Mr George Essegbey, Director of Science and Technology Policy and Research Institute, Ghana, who undertook the research on innovative systems in agriculture in Ghana, said lack of finance in the agricultural sector in terms of funding innovations was a problem.

He therefore called for supportive funding mechanisms to promote innovation in agriculture. The research was based on two crops; cassava, cocoa and poultry to establish whether there have been any innovation to production.

Mr Essegbey said there had been innovation in terms of production level, processing and marketing and organisational innovations, referring to products like the packaged fufu, gari mixed with soyabean and enhanced cocoa products. He urged government and other stakeholders in the agriculture sector to consider policy options that would enhance agribusiness in Ghana and Africa.

Ms Karen Brooks, Sector Manager in charge of Agriculture and Rural Development, Africa Region, at the World Bank, said the project which sought research into agribusiness and innovation systems in Africa was instituted about 15 years ago, with emphasis on research for scientific knowledge in enhancing agriculture.

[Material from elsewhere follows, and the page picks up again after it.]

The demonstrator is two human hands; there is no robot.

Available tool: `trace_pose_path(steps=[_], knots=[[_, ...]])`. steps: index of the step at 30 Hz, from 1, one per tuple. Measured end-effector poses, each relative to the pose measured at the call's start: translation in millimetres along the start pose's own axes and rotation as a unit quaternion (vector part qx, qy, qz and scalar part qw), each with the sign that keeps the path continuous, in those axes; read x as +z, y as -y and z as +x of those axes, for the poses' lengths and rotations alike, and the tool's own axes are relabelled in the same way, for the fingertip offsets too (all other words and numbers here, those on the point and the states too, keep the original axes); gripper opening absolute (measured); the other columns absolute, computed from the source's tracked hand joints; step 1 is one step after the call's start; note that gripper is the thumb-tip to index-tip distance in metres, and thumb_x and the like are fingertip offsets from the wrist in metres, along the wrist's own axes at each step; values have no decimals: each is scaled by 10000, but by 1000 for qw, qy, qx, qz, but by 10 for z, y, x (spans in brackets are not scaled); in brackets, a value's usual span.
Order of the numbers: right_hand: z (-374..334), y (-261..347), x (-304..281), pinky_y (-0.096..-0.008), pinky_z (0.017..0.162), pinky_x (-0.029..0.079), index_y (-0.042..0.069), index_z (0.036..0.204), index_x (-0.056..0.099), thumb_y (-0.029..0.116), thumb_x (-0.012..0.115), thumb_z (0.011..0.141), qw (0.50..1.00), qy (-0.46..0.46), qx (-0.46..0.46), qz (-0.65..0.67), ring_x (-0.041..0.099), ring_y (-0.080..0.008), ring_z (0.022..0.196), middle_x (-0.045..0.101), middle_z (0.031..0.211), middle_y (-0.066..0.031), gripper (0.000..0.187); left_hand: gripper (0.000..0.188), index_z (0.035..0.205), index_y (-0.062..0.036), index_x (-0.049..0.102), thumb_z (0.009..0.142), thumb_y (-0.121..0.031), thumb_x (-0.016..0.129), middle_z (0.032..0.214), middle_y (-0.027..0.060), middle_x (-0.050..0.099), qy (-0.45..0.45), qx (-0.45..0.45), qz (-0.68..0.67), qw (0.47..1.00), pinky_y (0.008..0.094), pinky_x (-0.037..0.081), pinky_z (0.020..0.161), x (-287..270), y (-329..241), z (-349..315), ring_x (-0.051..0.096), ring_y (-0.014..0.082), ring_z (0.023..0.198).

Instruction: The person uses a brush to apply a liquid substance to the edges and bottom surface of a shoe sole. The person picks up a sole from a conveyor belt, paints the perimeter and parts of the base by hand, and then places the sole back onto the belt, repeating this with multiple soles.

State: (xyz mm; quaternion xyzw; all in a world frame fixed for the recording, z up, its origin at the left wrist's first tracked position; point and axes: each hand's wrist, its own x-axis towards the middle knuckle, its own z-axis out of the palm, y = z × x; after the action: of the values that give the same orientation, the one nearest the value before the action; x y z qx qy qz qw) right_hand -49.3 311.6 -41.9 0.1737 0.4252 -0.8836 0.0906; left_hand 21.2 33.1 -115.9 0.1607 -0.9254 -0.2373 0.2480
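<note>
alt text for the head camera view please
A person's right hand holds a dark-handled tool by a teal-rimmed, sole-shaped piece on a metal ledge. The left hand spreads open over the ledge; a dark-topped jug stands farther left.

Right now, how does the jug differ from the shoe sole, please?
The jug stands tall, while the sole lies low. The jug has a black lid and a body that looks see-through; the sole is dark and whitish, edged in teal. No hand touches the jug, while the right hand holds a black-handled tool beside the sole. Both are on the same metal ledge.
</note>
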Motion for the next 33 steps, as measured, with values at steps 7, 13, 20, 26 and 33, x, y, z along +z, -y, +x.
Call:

She noted that agricultural productivity was at the heart of development in Africa hence the need to promote innovation systems. Mr Philip Abayori, President of the National Farmers and Fishermen Award Winners Association of Ghana, and a participant, stressed the need for financing in the agricultural sector.

He said only three per cent of total credit given to small and medium scale enterprises and businesses were given to farmers and called for technological enhancement in agriculture especially in developing countries to realise agribusiness and innovation systems in Africa.

A compilation of the results from the four countries by Kurt Larsen, Co-ordinator, Skills and Innovation Cluster and Florian Theus, a Consultant, at the World Bank Institute, pointed out that liberalisation policies to open up markets of countries for trade on agricultural products had positive effects on innovation and competitiveness.

The report noted that in countries where liberalised policies are practiced the role of the state is to facilitate and co-ordinate the process. It called for a new approach in public policy towards the agricultural innovation system.